About Relmacabtagene Autoleucel Injection (trade name: Carteyva)
Relmacabtagene autoleucel injection (abbreviated as relma-cel, trade name: Carteyva) is an autologous anti-CD19 CAR-T cell immunotherapy product independently developed by JW Therapeutics based on a CAR-T cell process platform of Juno Therapeutics (a Bristol Myers Squibb company). Being the first product of JW Therapeutics, relma-cel was approved by the China National Medical Products Administration (NMPA) in September 2021 for the treatment of adult patients with relapsed or refractory large B-cell lymphoma after two or more lines of systemic therapy, making it the first CAR-T product approved as Category 1 biologics product in China. Currently, it is the only CAR-T product in China that has been simultaneously included in the National Significant New Drug Development Program, granted priority review and breakthrough therapy designations.

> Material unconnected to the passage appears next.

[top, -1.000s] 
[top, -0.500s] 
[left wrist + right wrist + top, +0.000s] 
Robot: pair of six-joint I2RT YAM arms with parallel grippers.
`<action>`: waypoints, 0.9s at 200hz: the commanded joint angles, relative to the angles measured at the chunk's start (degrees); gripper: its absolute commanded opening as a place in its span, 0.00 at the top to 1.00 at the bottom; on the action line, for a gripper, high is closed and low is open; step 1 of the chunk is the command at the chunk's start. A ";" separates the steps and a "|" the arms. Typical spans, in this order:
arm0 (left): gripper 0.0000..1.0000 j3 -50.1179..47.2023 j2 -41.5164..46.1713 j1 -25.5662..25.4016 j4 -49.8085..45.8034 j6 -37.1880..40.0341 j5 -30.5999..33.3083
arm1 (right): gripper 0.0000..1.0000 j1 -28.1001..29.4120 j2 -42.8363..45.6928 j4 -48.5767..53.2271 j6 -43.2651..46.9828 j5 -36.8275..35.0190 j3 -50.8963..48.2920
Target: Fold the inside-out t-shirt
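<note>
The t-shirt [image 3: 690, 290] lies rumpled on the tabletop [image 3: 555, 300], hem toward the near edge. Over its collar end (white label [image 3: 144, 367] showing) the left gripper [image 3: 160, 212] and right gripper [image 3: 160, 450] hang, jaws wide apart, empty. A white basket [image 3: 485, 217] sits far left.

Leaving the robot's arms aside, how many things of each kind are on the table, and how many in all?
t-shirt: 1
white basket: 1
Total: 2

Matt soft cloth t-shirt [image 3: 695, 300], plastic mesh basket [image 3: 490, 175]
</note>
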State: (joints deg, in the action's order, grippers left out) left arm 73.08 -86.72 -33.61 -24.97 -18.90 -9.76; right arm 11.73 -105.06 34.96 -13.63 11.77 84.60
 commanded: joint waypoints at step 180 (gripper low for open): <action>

About RELIANCE Study (NCT04089215)
RELIANCE study was a single-arm, multi-center, pivotal study to evaluate the efficacy and safety of Carteyva in adult patients with relapsed or refractory B cell non-hodgkin lymphoma (cohort A: relapsed or refractory large B-cell lymphoma, cohort B: relapsed or refractory follicular lymphoma) in China.
RELIANCE cohort B study enrolled 28 patients with r/r FL who had failed the second-line (or above) therapy, including an anti-CD20 agent and anthracycline. Patients received 100*106 CAR-T or 150*106 CAR-T cell of Carteyva infusion, and followed up until 2 years or above for long term outcomes. As of the cut-off date of September 10, 2021, of 27 evaluable patients, the Complete Response Rate (CRR) and Overall Response Rate (ORR) at 3 months were 85.19% and 100%, and the Best Complete Response Rate and Overall Response Rate was 92.6% and 100%, respectively. Of 28 treated patients, 42.9% and 17.9% of the patients had any grade Cytokine Release Syndrome (CRS) and Neurotoxicity (NT), Among these AEs, no CRS of Grade 3 or above occurred, and only 3.6% of the patients experienced NT of Grade 3 or above.